Berbagai versi geometri non-Euclidean (misalnya, geometri Riemann, serta geometri dalam ruang lebih dari tiga dimensi) kemudian diterapkan dalam konstruksi teori yang berkaitan dengan dunia mikro (mekanika kuantum relativistik, fisika partikel) dan, sebaliknya, ke megaworld (relativitas umum).

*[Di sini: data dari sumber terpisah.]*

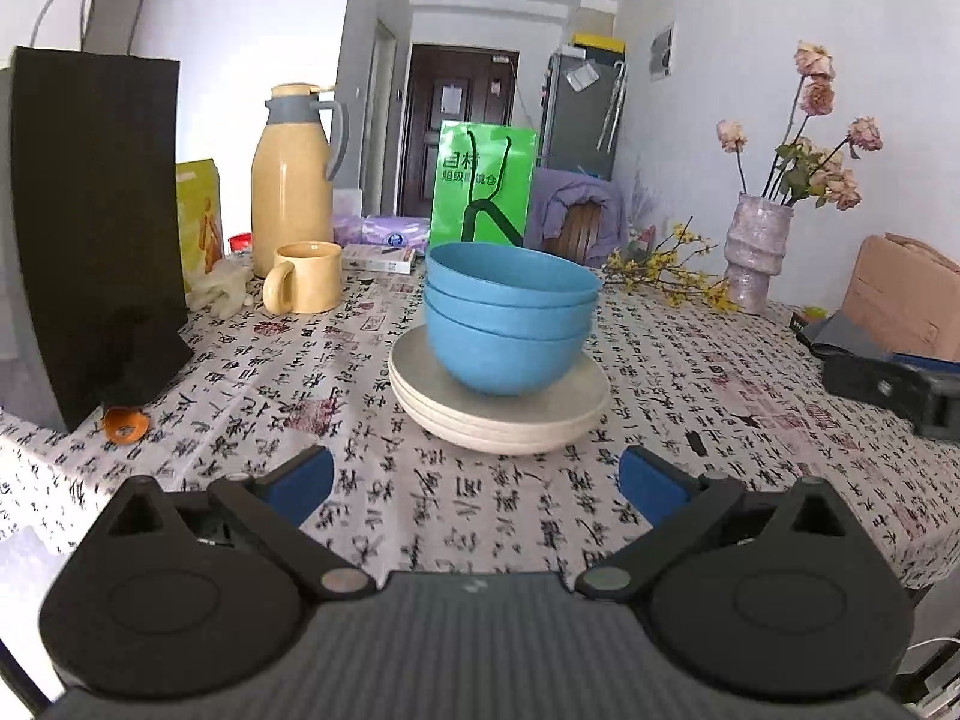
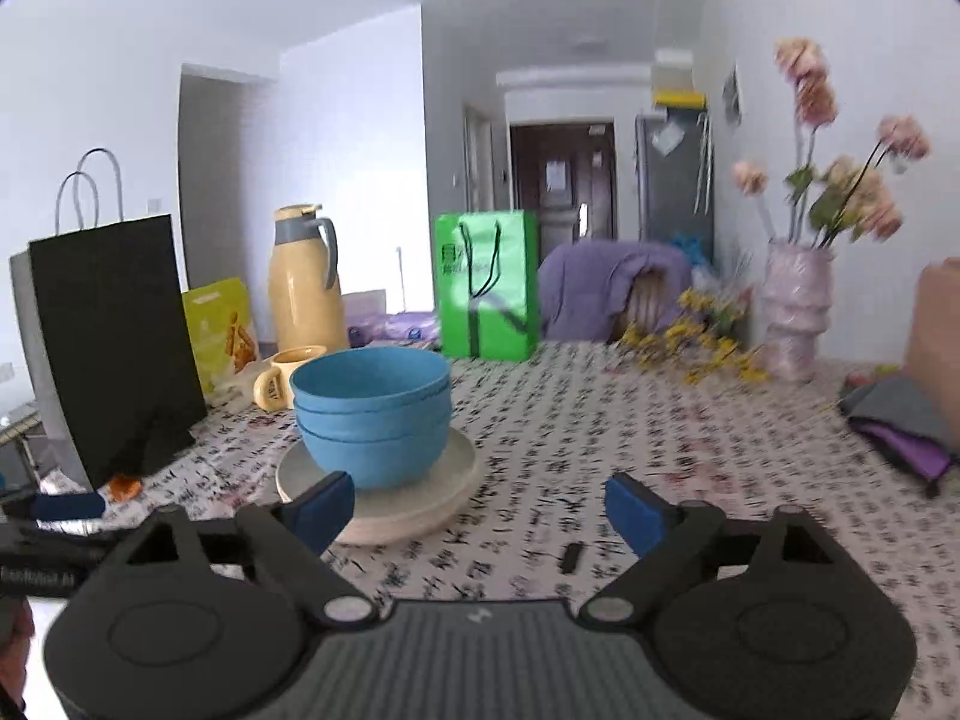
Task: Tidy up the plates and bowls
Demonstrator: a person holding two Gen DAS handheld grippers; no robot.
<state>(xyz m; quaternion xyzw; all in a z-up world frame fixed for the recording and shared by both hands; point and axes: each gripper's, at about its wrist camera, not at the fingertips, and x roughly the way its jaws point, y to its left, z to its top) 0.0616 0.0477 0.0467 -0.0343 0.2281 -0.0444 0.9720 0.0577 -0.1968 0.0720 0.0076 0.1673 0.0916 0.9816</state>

Terakhir, pendapat ahli matematika Rusia Andrei Nikolaevich Kolmogorov: “Teori probabilitas atau disiplin matematika dapat dan harus diaksiomakan dalam pengertian yang persis sama dengan geometri atau aljabar.” Artinya, setelah nama-nama objek yang diteliti dan hubungan-hubungan dasarnya diberikan, serta aksioma-aksioma yang harus dipatuhi oleh hubungan-hubungan itu, maka semua pemaparan lebih lanjut harus didasarkan secara eksklusif pada aksioma-aksioma tersebut, tanpa bergantung pada makna konkrit yang biasa dari objek-objek tersebut dan hubungannya(cetak miring milik saya – Yu.E.).<…>Teori aksiomatik (abstrak) apa pun memungkinkan, seperti diketahui, interpretasi konkrit dalam jumlah tak terbatas. Namun, teori matematika tentang probabilitas memungkinkan, bersama dengan interpretasi yang menjadi asal muasalnya, banyak teori lain.<…>Aksiomatisasi teori probabilitas harus dilakukan dengan berbagai cara, baik dalam kaitannya dengan pilihan aksioma maupun pilihan konsep dasar dan hubungan dasar. Jika kita mengejar tujuan kesederhanaan yang mungkin dari sistem aksioma itu sendiri dan konstruksi teori lebih lanjut darinya, maka tampaknya paling tepat untuk melakukan aksioma konsep peristiwa acak dan probabilitasnya. Ada juga sistem lain untuk konstruksi aksiomatik teori probabilitas, yaitu sistem yang konsep probabilitasnya bukan merupakan salah satu konsep dasar, tetapi diungkapkan melalui konsep lain [catatan kaki: Bdk., misalnya, von Mises R. Wahrscheinlichkeitsrechnung , Leipzig kamu. Wien, Prancis Deutike, 1931; Bernstein S.N. Teori Probabilitas, edisi ke-2, Moskow, GTTI, 1934]. Namun pada saat yang sama, mereka berjuang untuk tujuan lain, yaitu sedekat mungkin dengan teori matematika dengan munculnya konsep probabilitas secara empiris (Kolmogorov A.N. Konsep dasar teori probabilitas. M.: Nauka, 1974.Hal.9).

Metode aksiomatik - konsep dan tipe. Klasifikasi dan ciri-ciri kategori “Metode aksiomatik” 2017, 2018.